Hope springs eternal in the human breast:
Man never is, but always to be blest…”
From An Essay on Man: Epistle 1 by Alexander Pope
The first of January is now a memory. The days that have transpired since have made the ringing in of the Gregorian New Year a day I would rather forget as we make our way towards spring. I have always considered February to be the longest month of the year from a metaphysical point of view—my body and spirit just want it to end. Other than Valentine’s Day, it is bereft of holidays or distracting celebrations, unless we get a good snow and school is cancelled. Valentine’s Day is a brief flash of warmth in an otherwise long and tedious month. It also doesn’t help that the local groundhog saw his shadow, predicting six more weeks of winter.
I just made it through another February and my eyes are fixed on March 19th—at 11:50 P.M. EST to be exact.

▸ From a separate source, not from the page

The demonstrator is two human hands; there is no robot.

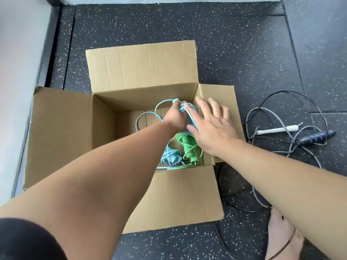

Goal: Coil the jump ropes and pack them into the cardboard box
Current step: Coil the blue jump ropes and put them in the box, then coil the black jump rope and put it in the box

It’s certainly not to celebrate the 102nd anniversary of the date the U.S. Congress approved daylight-savings time (DST); rather, it’s to celebrate the vernal equinox, the first day of spring. I liked it better when Indiana didn’t adhere to DST, but that’s another story.
The vernal equinox brings increasing daylight, warming temperatures, and the awakening of our flora and fauna. “Equinox” is derived from Latin, meaning “equal night” marked by our days and nights being approximately equal and the sun rising and setting due east and west. The tilt of the Earth relative to the sun is zero, which means the earth’s axis neither points toward nor away from the sun (Old Farmer’s Almanac).

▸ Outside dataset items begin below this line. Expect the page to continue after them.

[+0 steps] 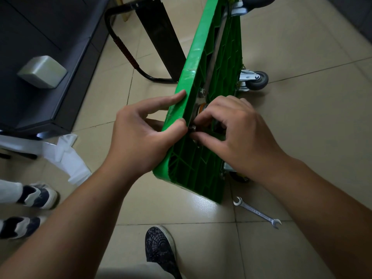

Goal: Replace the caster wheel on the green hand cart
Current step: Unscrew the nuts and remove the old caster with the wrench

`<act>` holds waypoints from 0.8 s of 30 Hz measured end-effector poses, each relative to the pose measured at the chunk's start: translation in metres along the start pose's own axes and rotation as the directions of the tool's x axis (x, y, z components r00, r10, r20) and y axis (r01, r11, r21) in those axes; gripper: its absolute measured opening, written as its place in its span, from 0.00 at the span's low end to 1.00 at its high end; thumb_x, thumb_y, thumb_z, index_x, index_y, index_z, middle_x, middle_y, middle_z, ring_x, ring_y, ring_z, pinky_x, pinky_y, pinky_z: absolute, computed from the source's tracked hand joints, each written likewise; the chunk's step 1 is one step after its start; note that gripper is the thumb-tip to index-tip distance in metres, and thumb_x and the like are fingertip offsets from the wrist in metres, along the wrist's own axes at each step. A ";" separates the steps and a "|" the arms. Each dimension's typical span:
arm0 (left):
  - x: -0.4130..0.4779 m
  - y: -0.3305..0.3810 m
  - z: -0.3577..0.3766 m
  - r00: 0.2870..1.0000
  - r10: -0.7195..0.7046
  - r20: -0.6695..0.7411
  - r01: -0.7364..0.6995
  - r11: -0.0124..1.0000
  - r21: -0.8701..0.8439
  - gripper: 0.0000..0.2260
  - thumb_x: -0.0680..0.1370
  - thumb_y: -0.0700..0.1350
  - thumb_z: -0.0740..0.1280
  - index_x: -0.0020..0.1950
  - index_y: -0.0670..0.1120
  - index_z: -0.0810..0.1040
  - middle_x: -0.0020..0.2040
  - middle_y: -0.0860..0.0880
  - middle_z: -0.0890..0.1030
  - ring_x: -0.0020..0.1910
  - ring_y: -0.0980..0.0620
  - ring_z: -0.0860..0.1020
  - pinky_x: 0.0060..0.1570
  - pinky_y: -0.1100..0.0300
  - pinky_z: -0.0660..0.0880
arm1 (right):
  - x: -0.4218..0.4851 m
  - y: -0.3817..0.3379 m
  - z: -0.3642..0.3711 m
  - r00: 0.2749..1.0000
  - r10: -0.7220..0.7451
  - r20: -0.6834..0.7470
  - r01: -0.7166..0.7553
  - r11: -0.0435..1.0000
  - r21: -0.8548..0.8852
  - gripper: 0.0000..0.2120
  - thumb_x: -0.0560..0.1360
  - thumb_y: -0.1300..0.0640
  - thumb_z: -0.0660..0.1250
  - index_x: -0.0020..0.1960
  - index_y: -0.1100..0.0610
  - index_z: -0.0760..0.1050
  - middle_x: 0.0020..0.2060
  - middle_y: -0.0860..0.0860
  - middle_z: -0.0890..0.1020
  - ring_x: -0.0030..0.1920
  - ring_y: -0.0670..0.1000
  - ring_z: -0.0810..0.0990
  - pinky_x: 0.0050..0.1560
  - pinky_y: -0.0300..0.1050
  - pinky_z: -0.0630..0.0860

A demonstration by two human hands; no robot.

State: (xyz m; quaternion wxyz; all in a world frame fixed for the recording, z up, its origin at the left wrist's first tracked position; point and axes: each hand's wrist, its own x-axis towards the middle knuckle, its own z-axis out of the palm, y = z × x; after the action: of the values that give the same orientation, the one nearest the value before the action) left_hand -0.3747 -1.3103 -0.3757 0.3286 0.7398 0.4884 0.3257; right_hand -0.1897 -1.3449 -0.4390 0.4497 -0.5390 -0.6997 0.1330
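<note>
On the underside of the green cart [201,174], my right hand [239,133] pinches the nut [192,128]; my left hand [145,133] grips its edge just left.

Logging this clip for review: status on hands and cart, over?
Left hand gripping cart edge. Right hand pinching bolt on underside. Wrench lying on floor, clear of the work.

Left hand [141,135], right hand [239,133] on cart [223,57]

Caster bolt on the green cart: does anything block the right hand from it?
Nothing visible does: the right hand pinches the bolt on the green cart underside, and the left hand grips the cart's edge beside it.
</note>
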 end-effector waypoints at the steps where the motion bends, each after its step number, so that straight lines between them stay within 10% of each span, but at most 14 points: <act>1: 0.000 0.000 0.000 1.000 -0.002 -0.001 0.002 1.000 -0.001 0.20 0.72 0.44 0.74 0.65 0.54 0.83 0.61 0.53 0.84 0.43 0.53 0.87 0.38 0.52 0.85 | 0.000 0.000 0.000 1.000 -0.007 -0.003 0.007 1.000 0.001 0.08 0.72 0.52 0.76 0.48 0.54 0.82 0.45 0.48 0.81 0.47 0.52 0.78 0.51 0.54 0.72; 10: -0.001 0.004 0.001 1.000 0.007 0.003 -0.007 1.000 0.001 0.20 0.73 0.44 0.73 0.65 0.53 0.83 0.62 0.54 0.83 0.43 0.55 0.87 0.37 0.58 0.84 | 0.000 0.006 -0.006 1.000 -0.003 -0.024 0.003 1.000 -0.008 0.12 0.74 0.44 0.73 0.48 0.53 0.82 0.44 0.48 0.80 0.46 0.50 0.77 0.50 0.54 0.72; 24: 0.000 0.001 0.001 1.000 0.013 0.001 -0.013 1.000 0.018 0.20 0.73 0.44 0.74 0.65 0.53 0.83 0.62 0.53 0.83 0.43 0.53 0.87 0.37 0.53 0.85 | -0.004 0.003 0.002 0.994 -0.101 -0.044 0.099 0.993 -0.060 0.08 0.71 0.57 0.76 0.49 0.56 0.81 0.46 0.50 0.81 0.48 0.55 0.79 0.48 0.53 0.72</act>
State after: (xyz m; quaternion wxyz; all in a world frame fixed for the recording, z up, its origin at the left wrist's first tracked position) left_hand -0.3734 -1.3113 -0.3756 0.3200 0.7460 0.4864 0.3233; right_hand -0.1889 -1.3469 -0.4442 0.4562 -0.5190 -0.7187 0.0772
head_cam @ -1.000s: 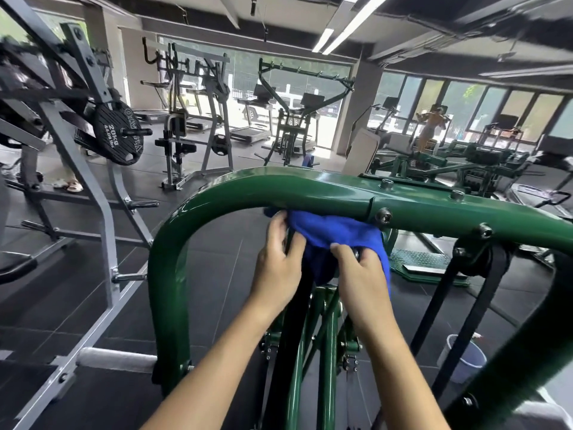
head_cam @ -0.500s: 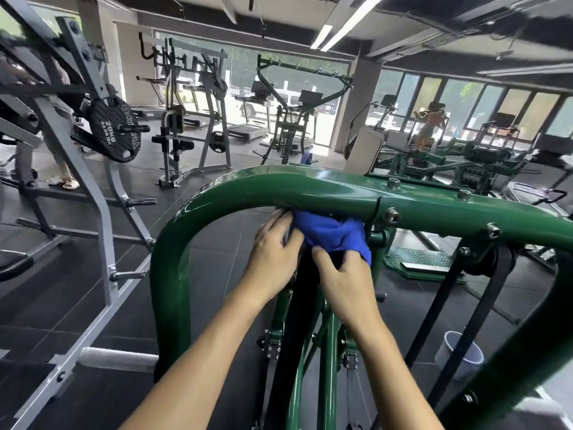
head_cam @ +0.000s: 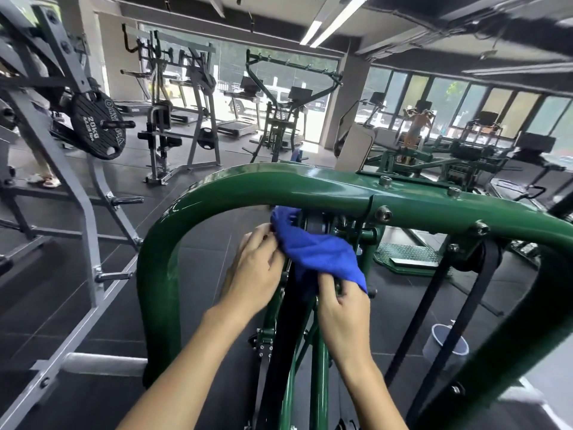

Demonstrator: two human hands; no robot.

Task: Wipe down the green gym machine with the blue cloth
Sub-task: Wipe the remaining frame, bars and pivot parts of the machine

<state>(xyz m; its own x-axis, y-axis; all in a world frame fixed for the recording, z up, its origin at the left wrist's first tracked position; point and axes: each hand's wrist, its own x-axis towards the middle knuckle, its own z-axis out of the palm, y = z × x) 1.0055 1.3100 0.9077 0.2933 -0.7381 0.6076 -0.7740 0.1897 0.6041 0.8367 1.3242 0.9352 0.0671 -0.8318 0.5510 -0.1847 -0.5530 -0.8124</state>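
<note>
1. green gym machine: its curved top tube arches in front of me and its uprights drop between my forearms; the base is cut off by the lower edge of the view; the tube's underside is in shadow, so I cannot tell which parts are clean.
2. black belt: hangs at the right from a bracket under the tube; its lower end runs out of sight.
3. bucket: pale, on the floor to the right, well apart from my hands; contents not visible.
4. blue cloth: bunched just under the tube and stretched between my hands; I judge a fold could drag into the hardware there and snag; it could also drop inside the frame if one grip slackens (awkward to fetch).
5. left hand: fingers curled, pinching the cloth's left edge; the fingertips are mostly hidden.
6. right hand: fingers clenched on the cloth's lower corner, close beside the upright's fittings; a hard pull may scrape my knuckles.
7. pulley: dark wheel under the tube, partly covered by cloth and blurred; I cannot tell whether the cloth touches it.
</note>
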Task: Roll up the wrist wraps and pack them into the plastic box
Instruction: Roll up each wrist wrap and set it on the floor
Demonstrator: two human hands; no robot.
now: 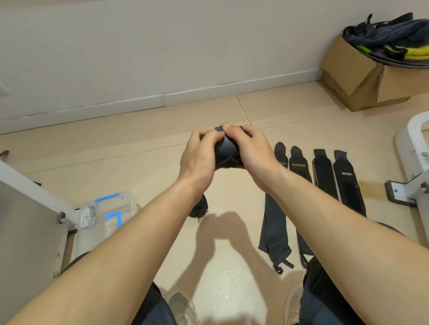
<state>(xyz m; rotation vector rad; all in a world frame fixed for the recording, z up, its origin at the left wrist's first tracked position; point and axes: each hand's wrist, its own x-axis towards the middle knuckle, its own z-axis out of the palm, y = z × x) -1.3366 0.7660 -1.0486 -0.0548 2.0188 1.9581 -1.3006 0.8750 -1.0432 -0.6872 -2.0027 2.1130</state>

For me, that day in March welcomes the real New Year, not midnight on January 1st—the latter just another day on the calendar. The planets align just so, rather than manifest as some tick on the proverbial clock. We have become slaves to the Gregorian calendar. We go to work, we celebrate birthdays, we take our holidays when the calendar permits, and we live by the seven-day week. We know the length of each month and what comes after Monday. Can you hear your alarm going off?
The calendar segments our time as it marches on, following the same predictable pattern: 2019, 2020, January, February, Monday, Tuesday, Wednesday, and on and on. Every minute of every day is counted as if it is a balance sheet or profit and loss statement. Our cell phones, e-mail, and electronic gadgetry adorn our bodies and souls like chains, binding us to our calendar lives. The latest and greatest technology only serves to anchor us deeper into the Gregorian year. Slowly but surely we lose the connection to the rhythms of nature.

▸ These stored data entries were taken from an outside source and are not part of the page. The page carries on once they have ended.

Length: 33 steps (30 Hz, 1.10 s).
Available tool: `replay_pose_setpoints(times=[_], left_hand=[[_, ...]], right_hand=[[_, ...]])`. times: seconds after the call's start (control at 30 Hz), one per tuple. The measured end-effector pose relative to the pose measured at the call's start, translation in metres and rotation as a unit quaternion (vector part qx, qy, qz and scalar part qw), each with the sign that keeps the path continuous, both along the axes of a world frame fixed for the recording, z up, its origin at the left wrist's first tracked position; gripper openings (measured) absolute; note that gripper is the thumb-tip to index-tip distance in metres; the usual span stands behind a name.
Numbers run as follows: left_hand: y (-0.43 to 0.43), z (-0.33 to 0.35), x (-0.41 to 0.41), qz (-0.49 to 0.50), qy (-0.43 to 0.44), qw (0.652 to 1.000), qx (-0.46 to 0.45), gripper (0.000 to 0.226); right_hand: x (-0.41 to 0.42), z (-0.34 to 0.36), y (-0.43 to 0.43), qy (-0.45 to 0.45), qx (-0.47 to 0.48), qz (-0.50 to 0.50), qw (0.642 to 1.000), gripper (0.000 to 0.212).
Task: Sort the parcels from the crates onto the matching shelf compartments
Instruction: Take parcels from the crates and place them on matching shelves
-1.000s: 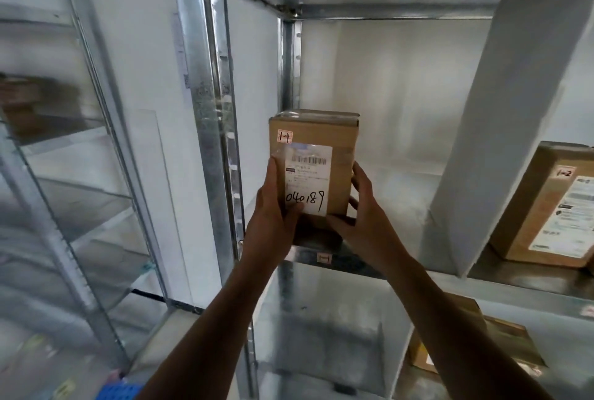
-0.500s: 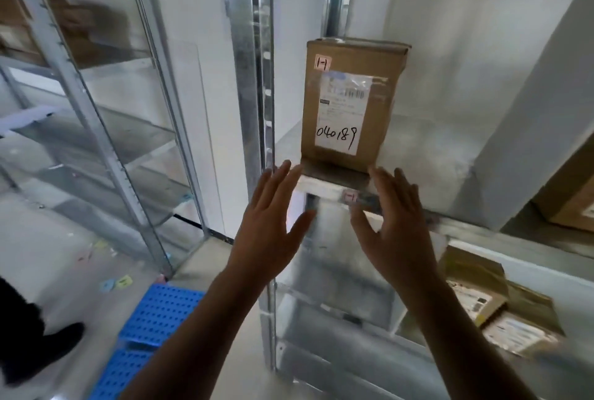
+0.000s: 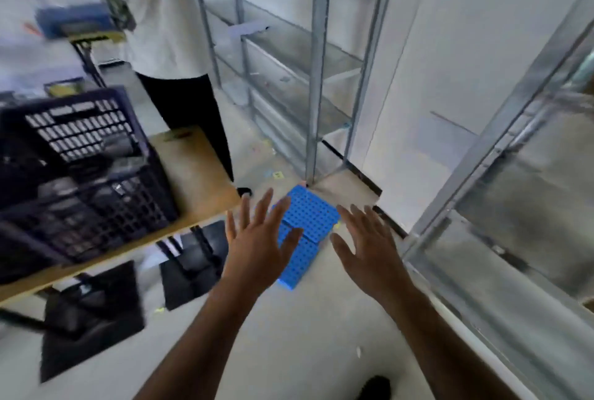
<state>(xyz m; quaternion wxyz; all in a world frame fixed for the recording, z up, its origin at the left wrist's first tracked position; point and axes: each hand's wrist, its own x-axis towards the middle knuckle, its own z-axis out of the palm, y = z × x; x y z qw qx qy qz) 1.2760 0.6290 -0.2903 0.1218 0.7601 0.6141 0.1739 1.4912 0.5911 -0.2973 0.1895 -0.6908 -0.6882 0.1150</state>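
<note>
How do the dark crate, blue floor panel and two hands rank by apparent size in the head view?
1. dark crate, largest.
2. blue floor panel, partly behind the left hand.
3. left hand and right hand look alike; nearer the camera, so unsure against the panel.

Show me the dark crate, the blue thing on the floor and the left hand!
crate (image 3: 122, 207): head view, on its near mesh wall.
blue panel (image 3: 310, 211): head view, on its dotted top.
left hand (image 3: 257, 252): head view, on the back of the hand.
</note>
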Motion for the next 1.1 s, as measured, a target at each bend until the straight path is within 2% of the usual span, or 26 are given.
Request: replay_pose_setpoints(times=[0.2,0.43,0.57,0.77,1.1], left_hand=[[-0.059,-0.021,-0.148,0.15,-0.029,0.988,-0.03,0.068],[-0.075,-0.032,-0.241,0.269,-0.067,0.961,-0.018,0.065],[-0.054,-0.028,-0.279,0.29,-0.066,0.955,-0.013,0.07],[0.016,-0.006,-0.333,0.298,-0.024,0.954,-0.01,0.074],[0.143,0.013,-0.395,0.258,-0.002,0.966,-0.033,0.075]], right_hand=[[-0.152,-0.011,0.003,-0.009,-0.054,0.15,0.987,0.065],[-0.245,-0.008,0.024,-0.021,-0.092,0.24,0.966,0.069],[-0.285,-0.003,0.066,-0.004,-0.087,0.268,0.959,0.084],[-0.344,0.002,0.153,0.053,-0.071,0.282,0.955,0.075],[-0.394,-0.008,0.289,0.045,-0.083,0.294,0.951,0.077]])
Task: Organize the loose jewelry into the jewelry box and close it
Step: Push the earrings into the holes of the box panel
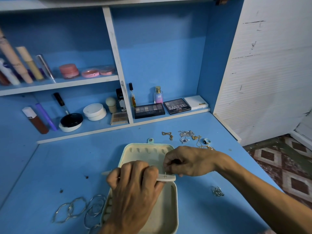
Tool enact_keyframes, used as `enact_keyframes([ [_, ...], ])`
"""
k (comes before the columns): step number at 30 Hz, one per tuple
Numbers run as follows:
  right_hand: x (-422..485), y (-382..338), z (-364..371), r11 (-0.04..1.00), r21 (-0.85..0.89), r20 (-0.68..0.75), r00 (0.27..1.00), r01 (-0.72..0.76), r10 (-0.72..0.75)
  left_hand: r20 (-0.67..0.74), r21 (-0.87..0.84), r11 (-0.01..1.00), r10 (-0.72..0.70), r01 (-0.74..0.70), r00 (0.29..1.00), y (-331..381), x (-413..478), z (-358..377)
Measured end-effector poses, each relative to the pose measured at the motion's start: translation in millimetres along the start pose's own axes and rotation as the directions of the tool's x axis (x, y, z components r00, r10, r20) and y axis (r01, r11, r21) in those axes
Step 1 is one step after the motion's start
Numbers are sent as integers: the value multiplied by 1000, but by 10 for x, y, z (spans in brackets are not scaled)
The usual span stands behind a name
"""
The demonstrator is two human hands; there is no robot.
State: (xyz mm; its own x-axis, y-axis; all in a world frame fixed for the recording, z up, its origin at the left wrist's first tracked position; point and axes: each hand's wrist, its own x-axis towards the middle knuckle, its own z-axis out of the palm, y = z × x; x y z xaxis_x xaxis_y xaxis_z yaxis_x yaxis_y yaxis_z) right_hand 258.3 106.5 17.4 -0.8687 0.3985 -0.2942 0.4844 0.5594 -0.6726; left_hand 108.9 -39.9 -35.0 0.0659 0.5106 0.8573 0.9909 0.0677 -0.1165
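Observation:
A cream jewelry box [168, 208] lies open on the blue desk, its lid [146, 150] flat toward the shelves. My left hand [133, 191] grips the thin middle earring panel [166, 178] of the box. My right hand [189, 162] pinches a small stud earring [165, 173] at that panel's edge. Silver bangles [81, 209] lie left of the box. A silver piece [217, 191] lies to the right. Behind my right hand are gold chains [168, 135], a silver chain pile [186, 134] and a dark-stone ring [206, 141].
Shelves at the back hold makeup: eyeshadow palettes [149, 110], a perfume bottle [158, 95], powder jars [94, 111] and tubes [36, 119]. The desk's right edge drops to a patterned tile floor [290, 166]. A white wall panel [263, 73] stands at right.

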Motion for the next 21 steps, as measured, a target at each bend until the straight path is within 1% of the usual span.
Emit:
enact_keyframes([
  [4, 0, 35, 17, 996, 83, -37, 999, -17, 21, 6, 16, 1000, 5, -5, 1000, -1, -4, 3],
  [8, -21, 85, 43, 948, 316, -84, 996, 45, -20, 3, 11, 1000, 8, -8, 1000, -2, -1, 11],
  [11, 13, 107, 58, 927, 361, -171, 984, 101, -41, -5, 15, 1000, 2, -2, 1000, -3, -3, 17],
  [15, 43, 186, 52, 868, 479, -126, 989, 128, -76, -3, -3, 1000, 0, 0, 1000, 4, 0, 11],
  [18, 54, 235, 24, 864, 492, -127, 991, 107, -50, -10, 2, 1000, -2, 2, 1000, 8, 7, 9],
  [21, 28, 214, 13, 918, 388, -126, 992, 78, -31, -9, 1, 1000, -3, 3, 1000, 4, 10, 10],
])
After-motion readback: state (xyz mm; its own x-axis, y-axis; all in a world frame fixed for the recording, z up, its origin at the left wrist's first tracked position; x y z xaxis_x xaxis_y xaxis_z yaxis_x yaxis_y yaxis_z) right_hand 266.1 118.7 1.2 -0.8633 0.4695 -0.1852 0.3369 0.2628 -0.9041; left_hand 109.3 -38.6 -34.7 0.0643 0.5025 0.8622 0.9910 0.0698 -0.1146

Instead of counting twelve months, 365 days, 8,760 hours, 525,600 minutes, or 31,536,000 seconds, we should pay more attention to nature’s cycles, the cycles of birth, growth, decline, and rebirth—driven by the vernal equinox, the summer solstice, the autumnal equinox, and finally the winter solstice. The cycles of our planet continue on, oblivious to the Gregorian calendar. The plants know when to emerge in spring, the trees to bud, the birds to nest, the mammals to den up, the flowers to bloom, the leaves to drop, the winds to blow, the snow to fall, the rains to come and go.
We march through our lives in parallel systems: one defined by man, the other by nature. In man’s world, we constantly expect nature to adhere to our narrow concept of time. Try as we might, we will not be successful. The other system belongs to nature. She doesn’t know the first from the fifteenth but tells us when the buds on the trees will leaf out, the first wildflowers will appear, and the cardinals will sing their mating songs. Perhaps we will never be able to live fully to nature’s time, but the more we try I think the better connected we will be to our natural world. Time moves at a different pace when we use nature’s clock. We slow down and become more observant of the subtle shifts in our surroundings. But this is a difficult transition: for most of us, it’s still, “I’ll be home at six, the meeting starts at 3:30 P.M., or the party starts at 8:00 P.M.” Or rather, “I’ll be there at the sun’s rise, when the moon is full, or as soon as the rain stops.” There is one moment in time when we will all adhere to nature’s calendar. It won’t be necessary to verify your appointment on your electronic gadget or the Gregorian calendar. No alarms will go off and the calendar won’t mean a damn.